They have quietly practiced their Christian values of peace, justice, simplicity and mutual aid since leaving the radical wing of the Protestant Reformation in the 16th century. But in an increasingly secular society, have Mennonites finally had their day?
That’s a relevant question this weekend, as the last British congregation in the Anabaptist group is due to hold its last Sunday service. After weekly attendance fell to around 12 people, Wood Green Church in north London said it had decided that the pursuit of collective worship was ultimately not sustainable.
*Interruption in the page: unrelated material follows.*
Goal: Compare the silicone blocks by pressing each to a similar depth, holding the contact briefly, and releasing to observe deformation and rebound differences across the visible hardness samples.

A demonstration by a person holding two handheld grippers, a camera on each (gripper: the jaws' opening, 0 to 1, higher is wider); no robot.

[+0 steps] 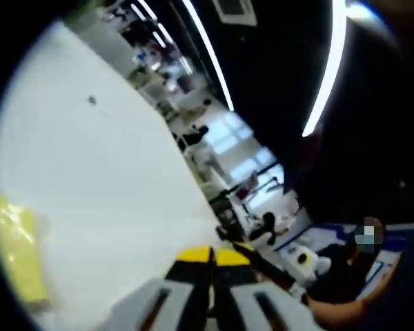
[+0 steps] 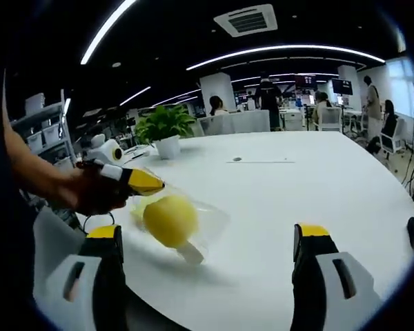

Instead, the only surviving British branch of the Mennonites is to continue their mission through an online “virtual network” – a move unlikely to meet the approval of more conservative denomination members in the regions. rural United States and Canada, who, like the Amish, are known to reject technology and dress only in the most sober clothes in their quest for simplicity.
While closing the church may seem like the end of the road for British Mennonites, the denomination will always be known for its contribution to maintaining world peace. The remaining one million members of the group spread their key message of pacifism by helping with disaster relief efforts and in war zones – some paying for their dedication with their lives.
One of them was Glen Lapp, killed in Afghanistan alongside nine other aid workers in 2010. The 40-year-old worked for the Mennonite Central Committee, distributing medical aid to the local population. A month before he was killed, he wrote that he saw his role as “treating people with respect and love” in a part of the world where such things were absolutely necessary.
The Mennonite Disaster Service, another network of volunteers that began in 1950, is also trying to realize the denomination’s long-standing commitment to “mutual aid.” Its members respond to hurricanes, storms and other natural disasters across North America, helping residents clean and rebuild their homes.
Mennonites get their name from Menno Simons, a Dutch priest who converted to the Anabaptist faith and made it known in the 16th century. Separating from the Catholic Church because of their belief that only adults could decide to follow Jesus and be baptized voluntarily, many early disciples were persecuted, tortured, and killed.
Tim Foley, administrator of the UK Mennonite Trust, said some Mennonites played a role during the unrest in Northern Ireland, with missionaries joining with other church groups to help local residents organize community mediation services and help to sow the seeds of peace.
“Overall it’s a very small denomination, but it strikes above its weight with peace and justice in the world, often in a hidden way,” he said. “When they got to Northern Ireland, they trained locals in mediation and let them take it over. They did not insist on building institutions here.
One of the last remaining British Mennonites is Veronica Zundel, 63, of Muswell Hill in north London, who joined the Wood Green congregation with her husband two decades ago after the couple became “frustrated” by the teachings of their Anglican church. She was drawn to the church’s emphasis on justice, peace, and advocacy – as well as the lack of an obvious hierarchy.
“I felt it was a church for adults,” she said. “We trusted the congregation to form an opinion on things. The sermons were meant to help us think, rather than telling us what to think. It was very open and honest.
However, she said maintaining regular Sunday services has become difficult. “We just don’t have enough able-bodied, able-bodied members to keep the show on the road. That’s not to say we’re not going to continue – we’re starting with a closed Facebook group, but we’re hoping to set up a virtual network for people in the UK who identify as Mennonites. “Mennonites in exile,” if you will. “
Ms. Zundel pointed out that only very conservative Mennonites still avoided technology. But members still appreciate simplicity, encouraging recycling and environmentalism and fighting excessive consumerism. Many are vegetarians.
According to Mr. Foley, the general “modesty” and “humility” of the Mennonites means that its members have never been very good at evangelism or aggressively starting new churches – which may partly explain its decline. UK. Ms Zundel agreed, “It’s ironic that our closure has generated so much interest when our existence has not,” she said.